The `controller` is essentially GARM itself. Every deployment of GARM will have its own controller ID which will be used to tag runners in github. The controller is responsible for managing runners, webhooks, repositories, organizations and enterprises. There are a few settings at the controller level which you can tweak, which we will cover below.
*`Controller ID` - This is the unique identifier of the controller. Each GARM installation, on first run will automatically generate a unique controller ID. This is important for several reasons. For one, it allows us to run several GARM controllers on the same repos/orgs/enterprises, without accidentally clashing with each other. Each runner started by a GARM controller, will be tagged with this controller ID in order to easily identify runners that we manage.

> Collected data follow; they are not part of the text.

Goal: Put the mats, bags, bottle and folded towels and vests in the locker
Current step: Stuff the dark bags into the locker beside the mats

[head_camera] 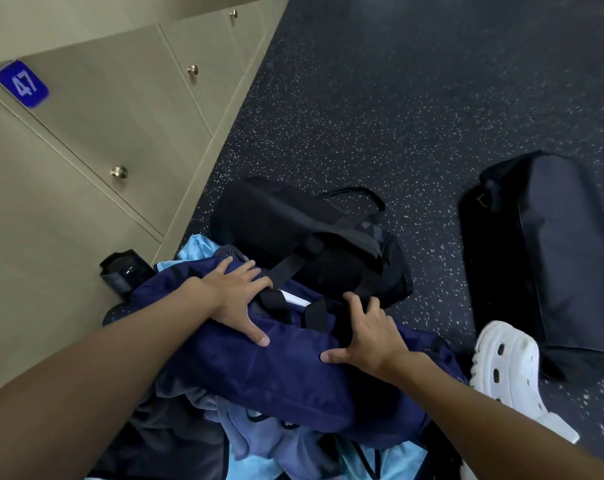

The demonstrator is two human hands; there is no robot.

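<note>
A navy duffel bag (276, 368) lies on the floor on top of a heap of light blue and grey cloth (259, 441). My left hand (239, 299) rests spread on the bag's top left, fingers straight. My right hand (366, 337) lies on its right side, fingers at the black strap. A black duffel bag (293, 223) sits just beyond it. A long dark mat bag (550, 258) lies to the right. A dark bottle (123, 271) stands against the lockers at the left.
Beige locker doors (96, 133) with round knobs fill the left side, one marked 47 (22, 84); all in view are closed. A white clog (508, 372) is on the speckled dark floor (380, 98) at my right.
</note>
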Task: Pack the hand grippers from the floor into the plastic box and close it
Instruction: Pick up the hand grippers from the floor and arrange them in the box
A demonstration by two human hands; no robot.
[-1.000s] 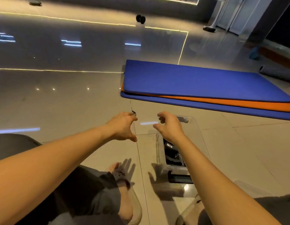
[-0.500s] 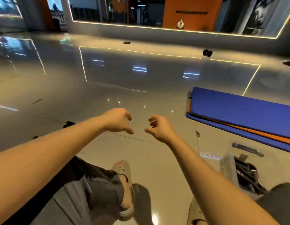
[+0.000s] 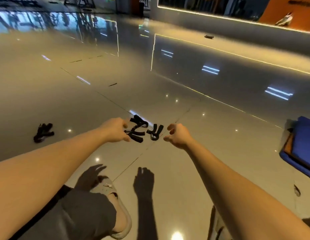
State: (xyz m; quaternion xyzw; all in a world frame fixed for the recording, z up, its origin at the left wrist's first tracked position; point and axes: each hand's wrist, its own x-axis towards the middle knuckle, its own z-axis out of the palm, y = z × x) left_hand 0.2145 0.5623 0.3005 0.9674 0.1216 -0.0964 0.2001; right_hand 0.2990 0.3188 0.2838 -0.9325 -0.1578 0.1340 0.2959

*`Metadata URL` - This URL is configured by the user, and is the URL that is presented to the runners via userdata when they get set up. Runners will connect to this URL and retrieve information they might need to set themselves up. GARM cannot automatically determine this URL, as it is dependent on the user's network setup. GARM may be hidden behind a load balancer or a reverse proxy, in which case, the URL by which the GARM controller can be accessed may be different than the IP addresses that are locally visible to GARM. Runners must be able to connect to this URL.
*`Callback URL` - This URL is configured by the user, and is the URL that is presented to the runners via userdata when they get set up. Runners will connect to this URL and send status updates and system information (OS version, OS name, github runner agent ID, etc) to the controller. Runners must be able to connect to this URL.
*`Webhook Base URL` - This is the base URL for webhooks. It is configured by the user in the GARM config file. This URL can be called into by GitHub itself when hooks get triggered by a workflow. GARM needs to know when a new job is started in order to schedule the creation of a new runner. Job webhooks sent to this URL will be recorded by GARM and acted upon. While you can configure this URL directly in your GitHub repo settings, it is advised to use the `Controller Webhook URL` instead, as it is unique to each controller, and allows you to potentially install multiple GARM controller inside the same repo. Github must be able to connect to this URL.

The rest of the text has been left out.